I wouldn't call them "laws", but almost every martial arts system has most of those.  About the only "law" that there may be a difference of philosophy on would be the "multiple strikes".  Some hard styles train and promote a one strike/one kill mentality.  Even in western boxing, they promote multiple strikes through the use of combinations based on human reactions.


----------



## Buka (Jun 22, 2018)

Never heard them mentioned in any Kenpo class anywhere.


----------



## Headhunter (Jun 24, 2018)

The one I seriously disagree with is the no block one....kenpo has loads of blocks the first thing you learn is blocking set 1. In every form there's blocks in most techniques there's blocks.


----------



## jobo (Jun 24, 2018)

Headhunter said:


> The one I seriously disagree with is the no block one....kenpo has loads of blocks the first thing you learn is blocking set 1. In every form there's blocks in most techniques there's blocks.


HE  says as much, but then advocated moving rather than blocking if you have the choice, the skill and the room,
I made a similar point, in a thread a short while ago, and was shouted down,


----------



## geezer (Oct 8, 2019)

jobo said:


> HE  says as much, but then advocated moving rather than blocking if you have the choice, the skill and the room,
> *I made a similar point, in a thread a short while ago, and was shouted down,*



That hostility was probably due more to _your charming manner_ than because you were thought wrong, Jobo! 

Anyway, most of those rules could equally apply to the Wing Chun I train. Except #8, the mobility thing. Old school Wing Chun is typically only mobile over very short distances.  One of the things JKD changed. On the other hand Wing Chun really emphasizes "not blocking". So I agree with all you guys who say that this stuff is pretty generic.

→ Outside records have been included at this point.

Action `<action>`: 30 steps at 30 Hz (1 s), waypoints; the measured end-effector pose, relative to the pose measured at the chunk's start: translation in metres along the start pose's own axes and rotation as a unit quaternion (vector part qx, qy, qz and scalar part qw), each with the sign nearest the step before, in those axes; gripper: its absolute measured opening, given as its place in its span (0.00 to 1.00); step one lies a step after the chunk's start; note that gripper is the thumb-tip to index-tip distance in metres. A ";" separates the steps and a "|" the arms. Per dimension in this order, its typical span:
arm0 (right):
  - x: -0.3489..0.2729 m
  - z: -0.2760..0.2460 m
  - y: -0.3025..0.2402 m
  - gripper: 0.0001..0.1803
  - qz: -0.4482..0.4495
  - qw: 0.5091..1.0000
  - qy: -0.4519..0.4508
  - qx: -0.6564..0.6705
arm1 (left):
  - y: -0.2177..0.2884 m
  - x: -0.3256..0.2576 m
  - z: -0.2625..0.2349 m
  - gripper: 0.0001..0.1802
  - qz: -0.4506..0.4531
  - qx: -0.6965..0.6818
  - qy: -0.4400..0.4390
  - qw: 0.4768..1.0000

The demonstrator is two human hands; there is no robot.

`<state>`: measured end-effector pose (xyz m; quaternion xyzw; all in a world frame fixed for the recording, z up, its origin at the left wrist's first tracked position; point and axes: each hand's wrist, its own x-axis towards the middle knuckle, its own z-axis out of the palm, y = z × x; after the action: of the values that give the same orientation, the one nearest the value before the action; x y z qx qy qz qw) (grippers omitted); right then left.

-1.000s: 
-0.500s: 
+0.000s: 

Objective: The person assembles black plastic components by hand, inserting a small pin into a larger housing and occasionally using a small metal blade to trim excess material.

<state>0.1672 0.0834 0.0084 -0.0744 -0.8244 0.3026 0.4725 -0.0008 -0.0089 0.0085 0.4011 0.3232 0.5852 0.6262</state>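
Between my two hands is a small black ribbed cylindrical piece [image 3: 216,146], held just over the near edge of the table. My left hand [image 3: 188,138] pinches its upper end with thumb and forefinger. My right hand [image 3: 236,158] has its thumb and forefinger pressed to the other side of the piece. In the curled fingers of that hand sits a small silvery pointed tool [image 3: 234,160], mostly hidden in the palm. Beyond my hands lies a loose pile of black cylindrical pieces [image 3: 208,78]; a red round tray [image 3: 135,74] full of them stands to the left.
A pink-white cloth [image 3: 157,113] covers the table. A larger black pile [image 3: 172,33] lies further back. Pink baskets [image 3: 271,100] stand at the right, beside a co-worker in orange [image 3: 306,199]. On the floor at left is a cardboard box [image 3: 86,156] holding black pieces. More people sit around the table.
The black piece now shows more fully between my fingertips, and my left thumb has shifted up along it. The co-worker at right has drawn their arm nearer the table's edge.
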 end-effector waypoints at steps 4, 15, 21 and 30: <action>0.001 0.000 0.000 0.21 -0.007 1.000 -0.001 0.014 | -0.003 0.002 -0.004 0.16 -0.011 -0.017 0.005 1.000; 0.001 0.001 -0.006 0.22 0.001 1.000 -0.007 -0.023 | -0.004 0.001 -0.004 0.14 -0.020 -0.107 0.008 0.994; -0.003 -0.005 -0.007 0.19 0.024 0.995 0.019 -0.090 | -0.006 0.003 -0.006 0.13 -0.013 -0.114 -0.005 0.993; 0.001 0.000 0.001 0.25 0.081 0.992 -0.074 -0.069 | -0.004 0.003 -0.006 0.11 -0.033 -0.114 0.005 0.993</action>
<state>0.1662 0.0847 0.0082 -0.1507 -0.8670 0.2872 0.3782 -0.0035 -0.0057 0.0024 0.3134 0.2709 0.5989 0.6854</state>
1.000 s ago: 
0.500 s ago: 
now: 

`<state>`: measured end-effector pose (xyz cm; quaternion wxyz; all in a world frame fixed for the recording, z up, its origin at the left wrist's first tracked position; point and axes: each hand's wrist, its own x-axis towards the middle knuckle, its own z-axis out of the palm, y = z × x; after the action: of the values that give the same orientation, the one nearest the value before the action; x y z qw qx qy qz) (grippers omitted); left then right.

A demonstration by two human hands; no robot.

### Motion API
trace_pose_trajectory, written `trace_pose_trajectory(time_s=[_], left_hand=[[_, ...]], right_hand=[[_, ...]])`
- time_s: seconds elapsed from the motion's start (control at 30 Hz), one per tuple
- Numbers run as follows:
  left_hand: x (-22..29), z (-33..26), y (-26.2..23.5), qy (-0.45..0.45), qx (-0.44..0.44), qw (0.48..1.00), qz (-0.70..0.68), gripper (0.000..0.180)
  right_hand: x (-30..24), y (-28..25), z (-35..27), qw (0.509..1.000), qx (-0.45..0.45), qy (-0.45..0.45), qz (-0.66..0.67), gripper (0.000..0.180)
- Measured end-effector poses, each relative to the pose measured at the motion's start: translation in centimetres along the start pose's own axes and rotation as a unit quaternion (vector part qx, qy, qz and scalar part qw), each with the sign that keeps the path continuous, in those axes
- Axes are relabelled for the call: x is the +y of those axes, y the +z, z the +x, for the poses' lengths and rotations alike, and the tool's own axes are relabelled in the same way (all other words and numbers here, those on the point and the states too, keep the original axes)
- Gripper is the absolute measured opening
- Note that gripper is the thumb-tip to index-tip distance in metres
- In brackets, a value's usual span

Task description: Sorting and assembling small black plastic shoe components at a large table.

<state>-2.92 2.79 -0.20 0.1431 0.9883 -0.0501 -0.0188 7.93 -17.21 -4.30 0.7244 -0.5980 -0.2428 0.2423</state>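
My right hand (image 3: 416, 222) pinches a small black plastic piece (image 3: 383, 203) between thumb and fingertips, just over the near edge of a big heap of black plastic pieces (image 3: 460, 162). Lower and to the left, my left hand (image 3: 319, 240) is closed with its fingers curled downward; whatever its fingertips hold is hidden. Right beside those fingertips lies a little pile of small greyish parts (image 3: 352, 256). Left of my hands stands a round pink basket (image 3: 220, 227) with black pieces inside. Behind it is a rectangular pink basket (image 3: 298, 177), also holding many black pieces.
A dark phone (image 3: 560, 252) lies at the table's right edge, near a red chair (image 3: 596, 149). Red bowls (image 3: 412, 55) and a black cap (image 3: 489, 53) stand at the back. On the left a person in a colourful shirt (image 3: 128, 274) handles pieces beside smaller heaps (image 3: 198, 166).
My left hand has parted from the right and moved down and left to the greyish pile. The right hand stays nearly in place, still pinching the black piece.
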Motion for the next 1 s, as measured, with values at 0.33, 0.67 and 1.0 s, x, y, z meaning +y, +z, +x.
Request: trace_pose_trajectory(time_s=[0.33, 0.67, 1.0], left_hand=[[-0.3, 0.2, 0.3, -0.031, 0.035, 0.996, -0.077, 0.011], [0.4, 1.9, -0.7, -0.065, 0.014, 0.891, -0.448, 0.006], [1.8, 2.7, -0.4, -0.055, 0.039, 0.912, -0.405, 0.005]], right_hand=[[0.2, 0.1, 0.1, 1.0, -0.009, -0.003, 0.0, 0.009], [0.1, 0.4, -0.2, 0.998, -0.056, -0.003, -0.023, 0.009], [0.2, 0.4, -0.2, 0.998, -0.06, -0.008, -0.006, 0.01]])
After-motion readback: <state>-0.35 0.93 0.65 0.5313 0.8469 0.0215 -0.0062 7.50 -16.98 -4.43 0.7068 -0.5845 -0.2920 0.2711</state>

Personally, the most objectionable part of this was the intro which read like a total sales pitch and didn't ring true anyway. I mean, check this out:

"For decades, _kenpo_ has been renowned in the West as one of the most effective and efficient martial arts in existence, and for hundreds of years before that it enjoyed a similar reputation in Asia."

The Kenpo I know of doesn't go back "for hundreds of years" in Asia. I always thought it was a modern martial art with multiple roots created in the middle of the last century in Hawaii. Did I miss something?


----------



## Flying Crane (Oct 9, 2019)

geezer said:


> That hostility was probably due more to _your charming manner_ than because you were thought wrong, Jobo!
> 
> Anyway, most of those rules could equally apply to the Wing Chun I train. Except #8, the mobility thing. Old school Wing Chun is typically only mobile over very short distances.  One of the things JKD changed. On the other hand Wing Chun really emphasizes "not blocking". So I agree with all you guys who say that this stuff is pretty generic.
> 
> ...


You did not miss something.


----------



## punisher73 (Oct 9, 2019)

geezer said:


> That hostility was probably due more to _your charming manner_ than because you were thought wrong, Jobo!
> 
> Anyway, most of those rules could equally apply to the Wing Chun I train. Except #8, the mobility thing. Old school Wing Chun is typically only mobile over very short distances.  One of the things JKD changed. On the other hand Wing Chun really emphasizes "not blocking". So I agree with all you guys who say that this stuff is pretty generic.
> 
> ...



"Kenpo" was used in Okinawa as a generic term for their empty hand arts which were derived from China.  For example, Choki Motobu's book was called "Okinawan Ken/mpo" that detailed kumite techniques from karate.  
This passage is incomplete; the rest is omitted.